Study Design: The study collected gait samples from 38 subjects, in which they were asked to
walk, run, walk to run transition, and walk with a bag. The motion capture, video, and 3d
measurement data extracted was used to analyse and build a correlation between features.
Place and Duration of Study: The study was conducted in the University of Bradford. With the
ethical approval from the University, 38 subjects’ motion and body volumes were recorded at the
motion capture studio from May 2011- February 2013.
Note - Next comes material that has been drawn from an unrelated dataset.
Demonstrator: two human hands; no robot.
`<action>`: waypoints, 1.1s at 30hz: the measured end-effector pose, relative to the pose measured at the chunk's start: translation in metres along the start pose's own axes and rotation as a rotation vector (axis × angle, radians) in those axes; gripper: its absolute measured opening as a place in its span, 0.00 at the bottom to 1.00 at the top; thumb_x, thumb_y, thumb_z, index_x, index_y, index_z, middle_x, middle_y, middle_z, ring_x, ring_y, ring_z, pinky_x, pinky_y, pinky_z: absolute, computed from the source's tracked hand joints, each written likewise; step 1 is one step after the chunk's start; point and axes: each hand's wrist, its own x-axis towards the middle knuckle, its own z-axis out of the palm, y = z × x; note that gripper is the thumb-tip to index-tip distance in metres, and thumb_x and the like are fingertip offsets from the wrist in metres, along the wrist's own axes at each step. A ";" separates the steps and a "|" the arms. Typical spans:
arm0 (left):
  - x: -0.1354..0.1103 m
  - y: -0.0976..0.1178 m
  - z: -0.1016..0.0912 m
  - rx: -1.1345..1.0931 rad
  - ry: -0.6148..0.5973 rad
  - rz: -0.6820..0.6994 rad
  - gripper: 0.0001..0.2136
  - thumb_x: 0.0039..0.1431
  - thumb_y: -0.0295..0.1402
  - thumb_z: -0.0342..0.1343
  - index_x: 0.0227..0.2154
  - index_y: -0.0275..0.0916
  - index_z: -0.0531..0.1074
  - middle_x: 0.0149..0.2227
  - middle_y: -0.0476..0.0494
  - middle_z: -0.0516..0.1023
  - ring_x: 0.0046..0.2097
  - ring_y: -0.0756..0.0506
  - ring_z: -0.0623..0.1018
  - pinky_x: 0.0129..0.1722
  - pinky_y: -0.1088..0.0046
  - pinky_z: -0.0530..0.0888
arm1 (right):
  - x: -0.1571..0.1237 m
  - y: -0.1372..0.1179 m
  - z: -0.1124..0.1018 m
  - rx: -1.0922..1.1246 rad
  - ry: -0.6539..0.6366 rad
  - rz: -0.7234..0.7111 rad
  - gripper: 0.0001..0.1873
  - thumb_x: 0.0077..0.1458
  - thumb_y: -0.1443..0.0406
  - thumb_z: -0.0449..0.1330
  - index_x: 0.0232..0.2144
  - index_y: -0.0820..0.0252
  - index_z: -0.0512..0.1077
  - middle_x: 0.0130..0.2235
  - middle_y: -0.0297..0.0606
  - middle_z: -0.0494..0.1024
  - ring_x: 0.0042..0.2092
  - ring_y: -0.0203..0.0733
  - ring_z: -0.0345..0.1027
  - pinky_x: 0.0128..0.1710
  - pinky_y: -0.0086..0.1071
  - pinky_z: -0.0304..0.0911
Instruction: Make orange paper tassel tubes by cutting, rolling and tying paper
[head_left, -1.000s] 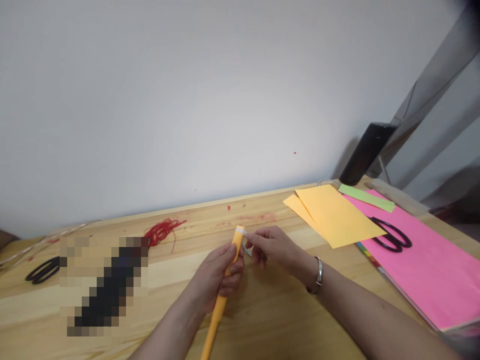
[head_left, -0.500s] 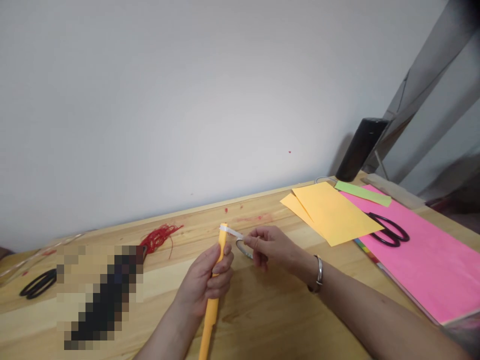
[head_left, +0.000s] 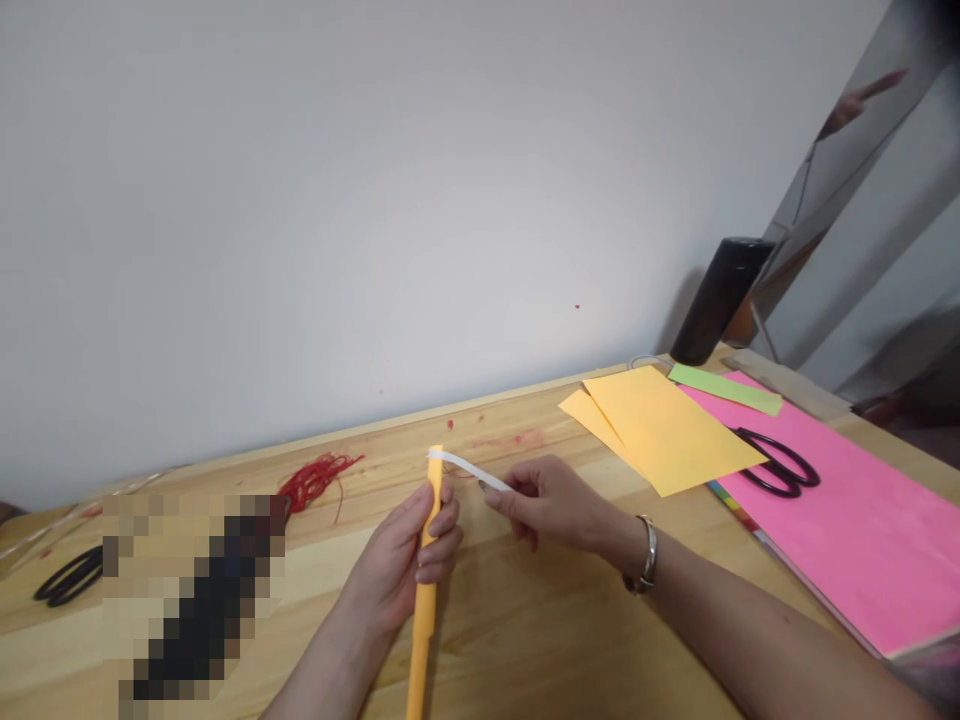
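My left hand [head_left: 409,560] is wrapped around a rolled orange paper tube [head_left: 424,620], held nearly upright over the wooden table [head_left: 525,640]. A strip of white tape [head_left: 469,468] runs from the tube's top end to my right hand [head_left: 547,500]. That hand is closed, pinching the tape; the roll itself is hidden behind its fingers. A metal bracelet sits on my right wrist.
Orange paper sheets [head_left: 664,425], a green strip [head_left: 724,389] and a large pink sheet [head_left: 855,530] with black scissors [head_left: 776,462] lie at the right. A black cylinder [head_left: 716,300] stands by the wall. Red threads [head_left: 319,473] and another pair of scissors [head_left: 67,578] lie at the left.
My right hand has drawn away to the right, pulling a longer strip of tape off the tube's top. My left hand and the tube shifted slightly left.
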 end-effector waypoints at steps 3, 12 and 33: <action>0.002 0.002 0.000 0.016 0.050 -0.011 0.07 0.56 0.34 0.55 0.30 0.34 0.67 0.19 0.56 0.57 0.16 0.59 0.56 0.11 0.88 0.53 | -0.002 -0.005 -0.008 -0.196 0.103 -0.035 0.19 0.51 0.53 0.55 0.18 0.61 0.65 0.18 0.30 0.67 0.19 0.31 0.60 0.19 0.24 0.53; 0.005 -0.004 -0.002 0.078 0.100 -0.175 0.07 0.57 0.37 0.52 0.30 0.39 0.65 0.16 0.58 0.53 0.13 0.58 0.54 0.10 0.87 0.49 | -0.002 -0.008 -0.023 -0.525 0.411 -0.180 0.10 0.54 0.62 0.53 0.34 0.58 0.73 0.21 0.30 0.69 0.23 0.32 0.57 0.25 0.26 0.50; -0.003 -0.026 0.005 0.162 -0.158 -0.343 0.08 0.60 0.35 0.47 0.29 0.38 0.66 0.19 0.53 0.61 0.13 0.58 0.55 0.08 0.85 0.52 | 0.005 -0.002 -0.035 -0.299 -0.076 -0.601 0.13 0.52 0.68 0.60 0.42 0.57 0.73 0.40 0.37 0.76 0.45 0.38 0.63 0.50 0.36 0.56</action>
Methodology: To date, the database includes 38 subjects (5 females, 33 males) conducting walk
cycles with speed and load as covariants. A correlation analysis was conducted to ex-plore the
potential of using the database to study the relationship between static and dynamic features. The
volumes and surface area of body segments were used as static features. Phased-weighted
magnitudes extracted through a Fourier transform of the rotation temporal data of the joints from the motion capture were used as dynamic features. The Pearson correlation coefficient is used to
evaluate the relationship between the two sets of data.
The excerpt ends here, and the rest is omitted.